(Assigned task): Repeat the listing below word for word, stopping after the line that contains "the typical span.".

(Dataset content):
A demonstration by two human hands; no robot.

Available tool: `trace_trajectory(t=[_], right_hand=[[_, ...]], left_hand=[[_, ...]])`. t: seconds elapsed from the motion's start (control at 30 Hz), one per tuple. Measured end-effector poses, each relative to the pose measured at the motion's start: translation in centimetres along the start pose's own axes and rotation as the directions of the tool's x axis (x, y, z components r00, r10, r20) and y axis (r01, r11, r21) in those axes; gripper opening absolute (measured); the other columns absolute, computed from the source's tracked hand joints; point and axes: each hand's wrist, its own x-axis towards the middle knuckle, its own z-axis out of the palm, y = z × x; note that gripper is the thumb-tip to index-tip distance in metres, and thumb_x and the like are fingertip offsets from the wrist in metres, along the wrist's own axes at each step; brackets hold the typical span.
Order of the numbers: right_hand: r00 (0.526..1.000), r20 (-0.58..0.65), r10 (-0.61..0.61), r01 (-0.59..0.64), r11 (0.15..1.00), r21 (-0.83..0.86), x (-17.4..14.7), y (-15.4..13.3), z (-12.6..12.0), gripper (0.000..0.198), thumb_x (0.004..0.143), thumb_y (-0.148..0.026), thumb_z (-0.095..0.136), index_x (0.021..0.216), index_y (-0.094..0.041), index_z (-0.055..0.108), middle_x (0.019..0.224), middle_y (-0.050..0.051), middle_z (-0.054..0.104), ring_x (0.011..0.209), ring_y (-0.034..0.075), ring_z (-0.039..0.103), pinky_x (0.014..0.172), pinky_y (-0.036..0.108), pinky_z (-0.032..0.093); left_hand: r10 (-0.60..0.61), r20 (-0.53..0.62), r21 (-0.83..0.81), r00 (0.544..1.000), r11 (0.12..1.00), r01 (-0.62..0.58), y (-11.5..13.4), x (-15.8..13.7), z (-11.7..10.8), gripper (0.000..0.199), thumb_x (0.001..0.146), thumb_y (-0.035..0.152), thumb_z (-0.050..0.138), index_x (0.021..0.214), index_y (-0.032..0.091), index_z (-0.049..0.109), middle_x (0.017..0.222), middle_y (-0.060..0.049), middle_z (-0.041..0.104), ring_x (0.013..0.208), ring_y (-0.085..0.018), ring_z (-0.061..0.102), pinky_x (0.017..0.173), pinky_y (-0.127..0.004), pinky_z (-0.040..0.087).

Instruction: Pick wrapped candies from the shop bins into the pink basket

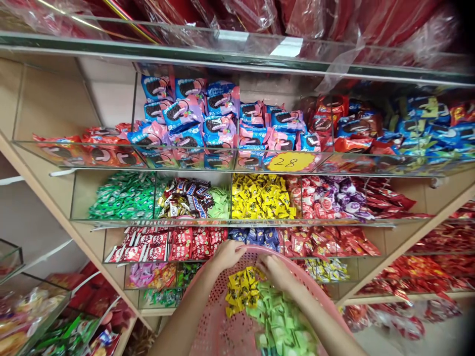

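Note:
My left hand (pixel 230 254) is closed over the far rim of a pink perforated plastic basket (pixel 211 289). Inside the basket, my right hand (pixel 275 271) has its fingers curled downward beside yellow wrapped candies (pixel 241 291); whatever they hold is hidden. Light green wrapped candies (pixel 280 319) lie heaped below that hand, on the basket's right side. Just beyond the rim, a shelf bin holds dark blue packets (pixel 256 237). More yellow candies (pixel 261 195) fill a bin on the shelf above.
Glass-fronted shelves (pixel 185 222) rise ahead, with green-wrapped sweets (pixel 122 198), chocolate bars (pixel 189 195) and blue-pink cookie packs (pixel 185 113). A yellow price tag (pixel 291 161) reads 28. Wooden side panels (pixel 48 183) slope inward. More candy bins stand at lower left and right.

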Motion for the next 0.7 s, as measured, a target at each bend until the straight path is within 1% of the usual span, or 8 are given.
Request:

(Response area):
A demonstration by two human hands; no robot.

Available tool: `trace_trajectory(t=[_], right_hand=[[_, ...]], left_hand=[[_, ...]])`. t: seconds elapsed from the motion's start (control at 30 Hz), one per tuple. Measured end-effector poses, each relative to the pose measured at the motion's start: translation in centimetres along the start pose's own axes and rotation as the directions of the tool's x axis (x, y, z components r00, r10, r20) and y axis (r01, r11, r21) in those axes; gripper opening absolute (measured); the other columns absolute, computed from the source's tracked hand joints; point and axes: each hand's wrist, its own x-axis towards the middle knuckle, its own z-axis out of the palm, y = z × x; note that gripper is the thumb-tip to index-tip distance in metres, and thumb_x and the like are fingertip offsets from the wrist in metres, along the wrist's own axes at each step; brackets hold the typical span.

This answer is now finished.